** Source material follows **
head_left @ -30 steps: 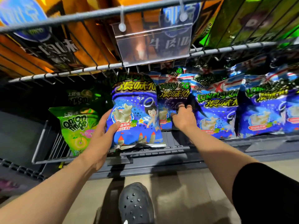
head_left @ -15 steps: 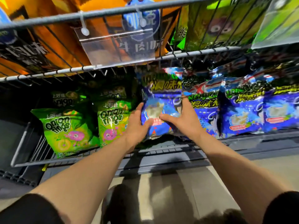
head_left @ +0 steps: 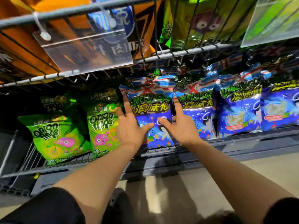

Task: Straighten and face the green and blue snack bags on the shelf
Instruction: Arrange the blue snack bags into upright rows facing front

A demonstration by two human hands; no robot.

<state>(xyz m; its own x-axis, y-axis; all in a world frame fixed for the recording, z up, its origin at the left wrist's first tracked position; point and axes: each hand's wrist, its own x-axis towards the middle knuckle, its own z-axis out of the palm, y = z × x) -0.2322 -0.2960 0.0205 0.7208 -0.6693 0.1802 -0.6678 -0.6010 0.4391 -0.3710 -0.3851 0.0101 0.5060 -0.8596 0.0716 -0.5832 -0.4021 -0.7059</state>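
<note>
A blue snack bag (head_left: 153,109) stands upright and facing forward on the lower shelf (head_left: 161,159). My left hand (head_left: 131,128) lies along its left edge and my right hand (head_left: 178,126) along its right edge. The fingers of both hands are straight and point into the shelf, with both thumbs touching the bag's front. Two green onion-ring bags (head_left: 55,136) (head_left: 102,126) stand to the left, with darker green bags behind them. More blue bags (head_left: 197,113) (head_left: 237,113) (head_left: 281,110) continue the row to the right.
A wire shelf (head_left: 178,52) hangs close above, holding orange bags (head_left: 32,50) and olive-green bags (head_left: 202,23). A clear price-tag holder (head_left: 90,50) dangles from its front rail. The lower shelf has a grey front lip; beige floor lies below.
Both hands held the blue bag low at its front and set it upright. Now their fingers have straightened along its sides and the bag stands further back in the row.
</note>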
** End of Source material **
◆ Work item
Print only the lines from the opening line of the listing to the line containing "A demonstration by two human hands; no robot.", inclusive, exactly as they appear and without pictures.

◆ Your solution
head_left @ -30 steps: 
head_left @ -15 steps: 
head_left @ +0 steps: 

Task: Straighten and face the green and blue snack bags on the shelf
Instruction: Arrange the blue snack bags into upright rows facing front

A demonstration by two human hands; no robot.

Work on this exercise is complete, and nothing remains.